● Task details: The lines wanted run from the first one below through the one with "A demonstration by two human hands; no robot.". Return them exactly.

● Source material:

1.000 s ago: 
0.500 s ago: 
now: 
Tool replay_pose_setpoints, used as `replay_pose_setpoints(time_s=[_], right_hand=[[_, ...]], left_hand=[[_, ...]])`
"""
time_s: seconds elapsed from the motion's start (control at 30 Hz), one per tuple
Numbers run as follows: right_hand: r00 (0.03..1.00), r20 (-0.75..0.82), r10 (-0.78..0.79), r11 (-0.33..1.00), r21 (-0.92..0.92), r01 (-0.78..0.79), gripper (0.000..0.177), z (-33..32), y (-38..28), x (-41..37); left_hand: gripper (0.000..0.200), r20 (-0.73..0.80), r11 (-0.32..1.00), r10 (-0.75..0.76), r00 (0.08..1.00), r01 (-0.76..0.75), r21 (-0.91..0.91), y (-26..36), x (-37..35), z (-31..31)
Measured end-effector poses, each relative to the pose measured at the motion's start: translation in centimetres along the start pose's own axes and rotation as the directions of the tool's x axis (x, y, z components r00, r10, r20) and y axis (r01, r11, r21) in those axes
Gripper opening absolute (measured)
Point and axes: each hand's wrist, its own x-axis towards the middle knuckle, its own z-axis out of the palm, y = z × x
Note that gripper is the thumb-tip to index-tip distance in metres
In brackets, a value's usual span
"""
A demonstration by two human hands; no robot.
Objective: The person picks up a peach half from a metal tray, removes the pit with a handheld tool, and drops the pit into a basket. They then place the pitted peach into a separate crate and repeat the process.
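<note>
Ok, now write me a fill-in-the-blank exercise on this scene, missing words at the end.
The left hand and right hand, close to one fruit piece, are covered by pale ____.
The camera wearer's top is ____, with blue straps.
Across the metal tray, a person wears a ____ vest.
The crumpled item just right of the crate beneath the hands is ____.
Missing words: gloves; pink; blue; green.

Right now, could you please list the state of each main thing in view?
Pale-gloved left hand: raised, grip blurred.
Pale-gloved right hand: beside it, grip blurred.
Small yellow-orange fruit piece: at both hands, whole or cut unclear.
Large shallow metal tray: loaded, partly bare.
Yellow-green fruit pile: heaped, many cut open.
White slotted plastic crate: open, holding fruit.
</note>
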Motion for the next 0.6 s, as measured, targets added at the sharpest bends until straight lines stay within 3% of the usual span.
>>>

● Response area:
1.000 s ago: 
0.500 s ago: 
now: 
Tool replay_pose_setpoints, used as `replay_pose_setpoints(time_s=[_], right_hand=[[_, ...]], left_hand=[[_, ...]])`
"""
time_s: seconds elapsed from the motion's start (control at 30 Hz), one per tuple
Numbers run as follows: right_hand: r00 (0.03..1.00), r20 (-0.75..0.82), r10 (-0.78..0.79), r11 (-0.33..1.00), r21 (-0.92..0.92), r01 (-0.78..0.79), gripper (0.000..0.177), z (-33..32), y (-38..28), x (-41..37); left_hand: gripper (0.000..0.200), r20 (-0.73..0.80), r11 (-0.32..1.00), r10 (-0.75..0.76), r00 (0.08..1.00), r01 (-0.76..0.75), r21 (-0.91..0.91), y (-26..36), x (-37..35), z (-31..31)
Measured end-effector poses, each relative to the pose measured at the motion's start: translation in centimetres along the start pose's own axes and rotation as the directions of the tool's x axis (x, y, z components r00, r10, r20) and y axis (r01, r11, r21) in those axes
Gripper opening absolute (measured)
Point and axes: each hand's wrist, its own x-axis towards the middle knuckle, its own z-axis out of the palm, y = z × x
Note that gripper is the thumb-tip to index-tip distance in metres
In brackets, a value's usual span
"""
A demonstration by two human hands; no robot.

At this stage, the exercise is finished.